Closed Bug 576447 (CVE-2010-2765) Opened 14 years ago Closed 14 years ago

FRAMESET integer overflow via new operator in nsHTMLFrameSetElement::ParseRowCol()

Categories

(Core :: DOM: Core & HTML, defect)

defect
Not set
critical

Tracking

()

RESOLVED FIXED
Tracking Status
blocking2.0 --- final+
blocking1.9.2 --- .9+
status1.9.2 --- .9-fixed
blocking1.9.1 --- .12+
status1.9.1 --- .12-fixed

People

(Reporter: reed, Assigned: sicking)

References

Details

(4 keywords, Whiteboard: [sg:critical?][critsmash:patch])

Attachments

(3 files, 1 obsolete file)

Attached file PoC
Chris@Matasano.com reported the following integer overflow vulnerability to security@:

==============================================================================

FRAMESET integer overflow in new operator on line 332 of nsHTMLFrameSetElement.cpp

A FRAMESET tag looks like this:

  < FRAMESET cols="%20,%80" >

When a call to setAttribute occurs on the FRAMESET element we reach the following function on line 332 of nsHTMLFrameSetElement.cpp:

nsresult
nsHTMLFrameSetElement::ParseRowCol(const nsAString & aValue,
                                   PRInt32& aNumSpecs,
                                   nsFramesetSpec** aSpecs)
{
...
  // Count the commas 
  PRInt32 commaX = spec.FindChar(sComma);
  PRInt32 count = 1;
  while (commaX != kNotFound) {
    count++;
    commaX = spec.FindChar(sComma, commaX + 1);
  }

  nsFramesetSpec* specs = new nsFramesetSpec[count];
...


nsHTMLFrameSetElement::ParseRowCol counts the number of commas in the tag and then allocates a heap buffer using that number with the new operator.
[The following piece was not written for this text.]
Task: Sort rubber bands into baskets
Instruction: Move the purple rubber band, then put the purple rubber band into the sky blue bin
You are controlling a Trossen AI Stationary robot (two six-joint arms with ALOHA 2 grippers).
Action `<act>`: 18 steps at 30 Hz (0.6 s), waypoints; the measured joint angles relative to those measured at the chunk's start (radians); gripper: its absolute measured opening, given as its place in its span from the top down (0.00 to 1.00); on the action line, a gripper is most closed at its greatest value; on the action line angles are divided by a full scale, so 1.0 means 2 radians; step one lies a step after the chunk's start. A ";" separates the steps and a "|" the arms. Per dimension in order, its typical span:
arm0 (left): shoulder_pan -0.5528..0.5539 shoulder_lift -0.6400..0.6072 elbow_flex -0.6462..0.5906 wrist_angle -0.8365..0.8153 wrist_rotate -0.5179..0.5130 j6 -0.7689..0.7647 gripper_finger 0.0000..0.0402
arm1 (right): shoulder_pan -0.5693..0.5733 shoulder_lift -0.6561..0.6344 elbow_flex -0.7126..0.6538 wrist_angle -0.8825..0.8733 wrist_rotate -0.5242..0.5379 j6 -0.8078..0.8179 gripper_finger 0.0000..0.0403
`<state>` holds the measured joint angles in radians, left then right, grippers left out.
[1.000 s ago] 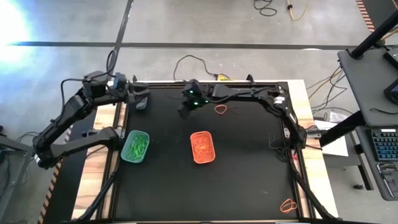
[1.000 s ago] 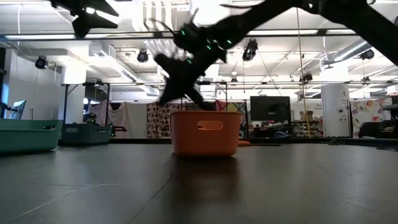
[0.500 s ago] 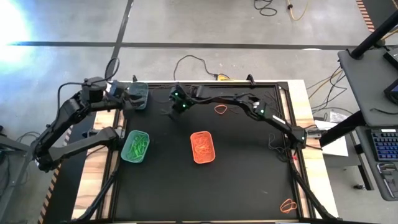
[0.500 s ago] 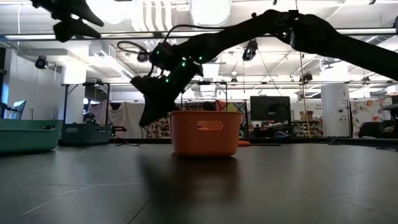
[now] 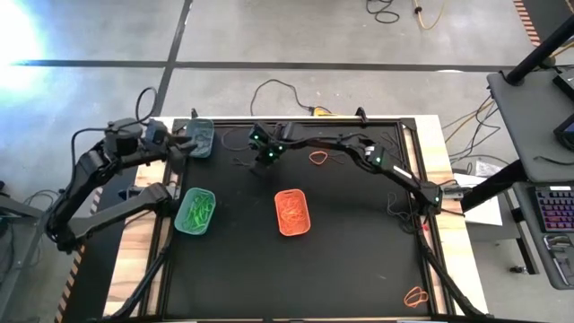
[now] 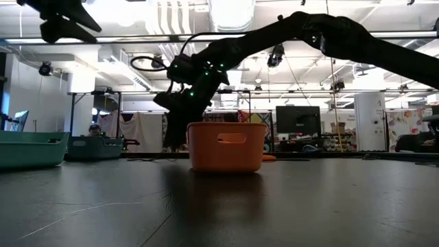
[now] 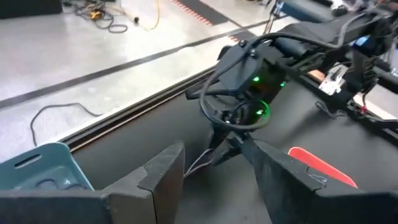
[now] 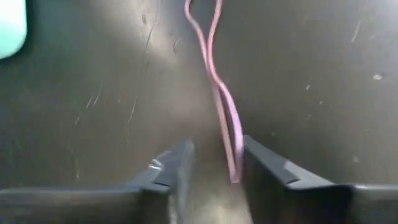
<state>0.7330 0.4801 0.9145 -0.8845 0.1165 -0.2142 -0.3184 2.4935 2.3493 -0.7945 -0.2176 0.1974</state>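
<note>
Three baskets stood on the table [image 5: 359, 260]: a grey one [image 5: 201, 137] at the far left corner, a teal one [image 5: 195, 211] full of green bands, an orange one [image 5: 291, 212] of orange bands. One loose band [image 8: 221, 93] lay between the right gripper's [image 8: 214, 163] parted fingers, on the mat. The left gripper [image 7: 214, 177] hung open beside the grey basket. No writing was legible.
</note>
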 joint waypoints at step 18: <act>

The size of the nsFramesetSpec structure is 8 bytes, so we need 536870912 or more commas to trigger the integer overflow. When this happens, too small of an allocation occurs and the proceeding heap memory is overwritten in the for loop on line 347.
Here is the crash dump from WinDBG:

0:000> r
eax=ffffffff ebx=00000000 ecx=00000000 edx=0000002c esi=001f0004 edi=00000000
eip=5e560c97 esp=001ee984 ebp=001eea78 iopl=0         nv up ei pl zr na pe nc
cs=001b  ss=0023  ds=0023  es=0023  fs=003b  gs=0000             efl=00010246
xul!nsHTMLFrameSetElement::ParseRowCol+0xaf:
5e560c97 8366fc00        and     dword ptr [esi-4],0  ds:0023:001f0000=00905a4d


There is one mitigating factor, as you will see when you push the button below. The script requires such an enormous allocation of commas that FF will ask the user several times if the script should be allowed to continue or not. Exploiting this bug in a 32bit Firefox process might be difficult as the commas take up most of the available heap memory. But a 64bit process is a different story.

Fixing this vulnerability is relatively straight forward. Define a max number of commas and check count within the while loop to see if it has reached that threshold. If it has, exit the while loop. Alternatively checking for integer overflow before the new operator is called is also suggested.
blocking1.9.1: --- → ?
blocking1.9.2: --- → ?
blocking2.0: --- → ?
status1.9.1: --- → ?
status1.9.2: --- → ?
status2.0: --- → ?
Wait a second.  Shouldn't operator new[] handle this correctly instead of randomly allocating the wrong amount of memory?  Fixing this at |new[]| callsites seems like the wrong approach; every single new[] callsite could be thus vulnerable...

Is this a bug in our mozalloc new, or in the stdlib one?
Oh, I forgot to mention that Chris reported this against Firefox 3.6.6. Does 3.6.x have the new |mozalloc new|, or is that on trunk only? It's possible trunk isn't vulnerable to this...
By the time we get to ::operator new[](size_t size), it's too late to (reliably) check for overflow in the computation of |size|, AFAIK.  For starters the code would be architecture-specific, we'd have to read the manuals very carefully to ensure the overflow/carry bit is preserved across the asm the compiler generates for the call to ::operator new(), and additionally we might detect false positives depending on previous instructions.  Even if we could get something working on x86 for simple cases like |new[x*y]|, I think it's basically impossible to defend against false negatives like
  x = y*z //overflow
  y += 0  // clear overflow flag
  new[x]
So again AFAIK we're pretty screwed here at the ::operator new[]() level :(.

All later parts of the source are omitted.